WORK ORDER: An exact reproduction of the data below is the required answer.

[Data extracted from a collection]

*-*-*

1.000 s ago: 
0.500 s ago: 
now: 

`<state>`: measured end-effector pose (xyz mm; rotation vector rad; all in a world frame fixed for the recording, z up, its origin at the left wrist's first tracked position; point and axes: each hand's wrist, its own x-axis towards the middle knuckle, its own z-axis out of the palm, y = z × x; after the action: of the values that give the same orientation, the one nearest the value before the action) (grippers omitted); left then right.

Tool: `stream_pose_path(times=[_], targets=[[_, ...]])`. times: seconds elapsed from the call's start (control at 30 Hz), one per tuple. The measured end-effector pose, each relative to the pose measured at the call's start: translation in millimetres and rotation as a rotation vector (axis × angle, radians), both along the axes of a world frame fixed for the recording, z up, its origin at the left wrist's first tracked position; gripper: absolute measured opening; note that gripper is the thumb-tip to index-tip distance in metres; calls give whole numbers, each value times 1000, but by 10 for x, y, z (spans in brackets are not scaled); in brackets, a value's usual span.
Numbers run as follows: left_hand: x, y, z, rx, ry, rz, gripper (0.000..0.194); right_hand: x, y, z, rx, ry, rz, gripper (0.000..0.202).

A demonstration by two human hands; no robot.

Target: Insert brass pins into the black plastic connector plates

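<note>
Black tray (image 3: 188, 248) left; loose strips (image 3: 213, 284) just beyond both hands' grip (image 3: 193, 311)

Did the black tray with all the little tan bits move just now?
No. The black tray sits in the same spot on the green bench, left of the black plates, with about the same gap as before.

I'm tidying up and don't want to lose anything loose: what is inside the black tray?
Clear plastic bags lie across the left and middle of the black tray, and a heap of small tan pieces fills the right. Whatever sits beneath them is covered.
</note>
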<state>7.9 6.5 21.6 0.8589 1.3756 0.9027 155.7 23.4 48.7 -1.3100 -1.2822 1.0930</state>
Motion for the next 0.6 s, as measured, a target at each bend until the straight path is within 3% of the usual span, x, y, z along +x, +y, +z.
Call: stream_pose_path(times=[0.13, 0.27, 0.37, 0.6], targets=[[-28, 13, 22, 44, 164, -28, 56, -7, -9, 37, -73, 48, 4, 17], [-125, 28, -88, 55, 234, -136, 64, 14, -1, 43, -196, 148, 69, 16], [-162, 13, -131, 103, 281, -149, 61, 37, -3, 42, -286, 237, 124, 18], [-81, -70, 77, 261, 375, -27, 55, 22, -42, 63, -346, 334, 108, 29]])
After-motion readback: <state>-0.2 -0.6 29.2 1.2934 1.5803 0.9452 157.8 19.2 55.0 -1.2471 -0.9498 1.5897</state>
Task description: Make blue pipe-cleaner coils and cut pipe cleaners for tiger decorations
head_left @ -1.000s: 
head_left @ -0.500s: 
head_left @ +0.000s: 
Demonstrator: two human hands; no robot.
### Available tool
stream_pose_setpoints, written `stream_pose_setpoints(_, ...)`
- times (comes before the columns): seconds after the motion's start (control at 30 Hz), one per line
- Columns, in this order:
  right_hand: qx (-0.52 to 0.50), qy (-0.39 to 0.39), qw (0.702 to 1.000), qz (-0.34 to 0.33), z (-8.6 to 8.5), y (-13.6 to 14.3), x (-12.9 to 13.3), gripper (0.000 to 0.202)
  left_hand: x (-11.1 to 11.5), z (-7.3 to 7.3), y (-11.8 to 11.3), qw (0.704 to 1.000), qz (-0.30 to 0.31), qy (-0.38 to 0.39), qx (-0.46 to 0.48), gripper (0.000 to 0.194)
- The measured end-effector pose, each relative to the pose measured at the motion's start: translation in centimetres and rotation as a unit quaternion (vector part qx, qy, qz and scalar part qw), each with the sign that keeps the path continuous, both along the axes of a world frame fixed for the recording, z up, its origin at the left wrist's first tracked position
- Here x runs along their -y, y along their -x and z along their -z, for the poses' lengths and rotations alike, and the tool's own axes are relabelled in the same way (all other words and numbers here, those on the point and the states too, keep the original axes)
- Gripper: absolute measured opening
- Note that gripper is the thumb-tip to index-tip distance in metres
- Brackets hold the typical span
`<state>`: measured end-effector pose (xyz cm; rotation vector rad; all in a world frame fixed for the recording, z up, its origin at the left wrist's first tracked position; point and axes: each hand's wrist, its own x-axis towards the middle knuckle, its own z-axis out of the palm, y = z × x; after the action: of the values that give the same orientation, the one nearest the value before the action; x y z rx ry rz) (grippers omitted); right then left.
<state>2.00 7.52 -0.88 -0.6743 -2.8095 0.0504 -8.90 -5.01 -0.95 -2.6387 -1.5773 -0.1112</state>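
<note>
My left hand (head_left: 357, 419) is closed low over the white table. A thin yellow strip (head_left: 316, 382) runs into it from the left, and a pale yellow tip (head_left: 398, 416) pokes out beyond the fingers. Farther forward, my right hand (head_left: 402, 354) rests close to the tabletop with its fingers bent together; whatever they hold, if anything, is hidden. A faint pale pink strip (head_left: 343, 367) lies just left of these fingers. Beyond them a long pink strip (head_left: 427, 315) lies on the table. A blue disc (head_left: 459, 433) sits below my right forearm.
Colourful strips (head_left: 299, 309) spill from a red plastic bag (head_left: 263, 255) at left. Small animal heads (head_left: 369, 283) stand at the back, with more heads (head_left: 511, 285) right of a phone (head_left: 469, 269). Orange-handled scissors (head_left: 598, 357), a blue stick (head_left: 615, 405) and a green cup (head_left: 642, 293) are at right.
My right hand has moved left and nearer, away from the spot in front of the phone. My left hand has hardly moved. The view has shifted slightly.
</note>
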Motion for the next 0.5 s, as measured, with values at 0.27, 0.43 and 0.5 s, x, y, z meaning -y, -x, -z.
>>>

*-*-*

RESPONSE TO THE EXERCISE:
1.000 s ago: 
0.500 s ago: 
now: 

`<state>`: measured end-effector pose (xyz mm; rotation vector rad; all in a world frame fixed for the recording, z up, its origin at the left wrist's first tracked position; point and axes: each hand's wrist, its own x-axis towards the middle knuckle, its own z-axis out of the palm, y = z × x; after the action: of the values that give the same orientation, the one nearest the value before the action) (grippers omitted); left then right.

Tool: `stream_pose_path(times=[_], targets=[[_, ...]])`. times: seconds elapsed from the call's start (control at 30 Hz), one per tuple. The measured end-effector pose, each relative to the pose measured at the call's start: translation in millimetres and rotation as a rotation vector (axis × angle, radians), both along the axes of a world frame fixed for the recording, z up, its origin at the left wrist's first tracked position; gripper: absolute measured opening; note that gripper is the thumb-tip to index-tip distance in metres; calls give whole numbers, each value times 1000, but by 10 for x, y, z (spans in brackets are not scaled); in brackets, a value's usual span.
Numbers run as follows: left_hand: x, y, z, rx, ry, rz, gripper (0.000..0.194); right_hand: x, y, z, rx, ry, rz, gripper (0.000..0.202).

A demonstration by two human hands; no robot.

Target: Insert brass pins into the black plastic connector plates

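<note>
Black tray (image 3: 188, 248) left; loose strips (image 3: 213, 284) just beyond both hands' grip (image 3: 193, 311)

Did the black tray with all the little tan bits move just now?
No. The black tray sits in the same spot on the green bench, left of the black plates, with about the same gap as before.

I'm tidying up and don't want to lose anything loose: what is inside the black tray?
Clear plastic bags lie across the left and middle of the black tray, and a heap of small tan pieces fills the right. Whatever sits beneath them is covered.
</note>
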<state>7.9 6.5 21.6 0.8589 1.3756 0.9027 155.7 23.4 48.7 -1.3100 -1.2822 1.0930</state>
Motion for the next 0.6 s, as measured, a target at each bend until the straight path is within 3% of the usual span, x, y, z along +x, +y, +z.
Call: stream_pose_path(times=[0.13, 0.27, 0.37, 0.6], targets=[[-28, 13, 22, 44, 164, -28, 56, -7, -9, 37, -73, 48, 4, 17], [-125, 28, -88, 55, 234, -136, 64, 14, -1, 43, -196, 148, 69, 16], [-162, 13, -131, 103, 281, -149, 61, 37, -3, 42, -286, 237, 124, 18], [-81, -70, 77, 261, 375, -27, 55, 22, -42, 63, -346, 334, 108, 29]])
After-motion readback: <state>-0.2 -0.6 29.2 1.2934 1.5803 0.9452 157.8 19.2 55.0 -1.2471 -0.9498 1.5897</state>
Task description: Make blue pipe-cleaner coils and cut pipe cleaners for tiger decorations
head_left @ -1.000s: 
head_left @ -0.500s: 
head_left @ +0.000s: 
Demonstrator: two human hands; no robot.
### Available tool
stream_pose_setpoints, written `stream_pose_setpoints(_, ...)`
- times (comes before the columns): seconds after the motion's start (control at 30 Hz), one per line
- Columns, in this order:
  right_hand: qx (-0.52 to 0.50), qy (-0.39 to 0.39), qw (0.702 to 1.000), qz (-0.34 to 0.33), z (-8.6 to 8.5), y (-13.6 to 14.3), x (-12.9 to 13.3), gripper (0.000 to 0.202)
  left_hand: x (-11.1 to 11.5), z (-7.3 to 7.3), y (-11.8 to 11.3), qw (0.704 to 1.000), qz (-0.30 to 0.31), qy (-0.38 to 0.39), qx (-0.46 to 0.48), gripper (0.000 to 0.194)
- The measured end-effector pose, each relative to the pose measured at the motion's start: translation in centimetres and rotation as a unit quaternion (vector part qx, qy, qz and scalar part qw), each with the sign that keeps the path continuous, both along the axes of a world frame fixed for the recording, z up, its origin at the left wrist's first tracked position
- Here x runs along their -y, y along their -x and z along their -z, for the poses' lengths and rotations alike, and the tool's own axes are relabelled in the same way (all other words and numbers here, those on the point and the states too, keep the original axes)
- Gripper: absolute measured opening
- Note that gripper is the thumb-tip to index-tip distance in metres
- Brackets hold the typical span
`<state>`: measured end-effector pose (xyz cm; rotation vector rad; all in a world frame fixed for the recording, z up, its origin at the left wrist's first tracked position; point and axes: each hand's wrist, its own x-axis towards the middle knuckle, its own z-axis out of the palm, y = z × x; after the action: of the values that give the same orientation, the one nearest the value before the action; x y z rx ry rz) (grippers omitted); right then left.
<state>2.00 7.52 -0.88 -0.6743 -2.8095 0.0504 -8.90 -5.01 -0.95 -2.6387 -1.5773 -0.1112</state>
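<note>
My left hand (head_left: 357, 419) is closed low over the white table. A thin yellow strip (head_left: 316, 382) runs into it from the left, and a pale yellow tip (head_left: 398, 416) pokes out beyond the fingers. Farther forward, my right hand (head_left: 402, 354) rests close to the tabletop with its fingers bent together; whatever they hold, if anything, is hidden. A faint pale pink strip (head_left: 343, 367) lies just left of these fingers. Beyond them a long pink strip (head_left: 427, 315) lies on the table. A blue disc (head_left: 459, 433) sits below my right forearm.
Colourful strips (head_left: 299, 309) spill from a red plastic bag (head_left: 263, 255) at left. Small animal heads (head_left: 369, 283) stand at the back, with more heads (head_left: 511, 285) right of a phone (head_left: 469, 269). Orange-handled scissors (head_left: 598, 357), a blue stick (head_left: 615, 405) and a green cup (head_left: 642, 293) are at right.
My right hand has moved left and nearer, away from the spot in front of the phone. My left hand has hardly moved. The view has shifted slightly.
</note>
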Motion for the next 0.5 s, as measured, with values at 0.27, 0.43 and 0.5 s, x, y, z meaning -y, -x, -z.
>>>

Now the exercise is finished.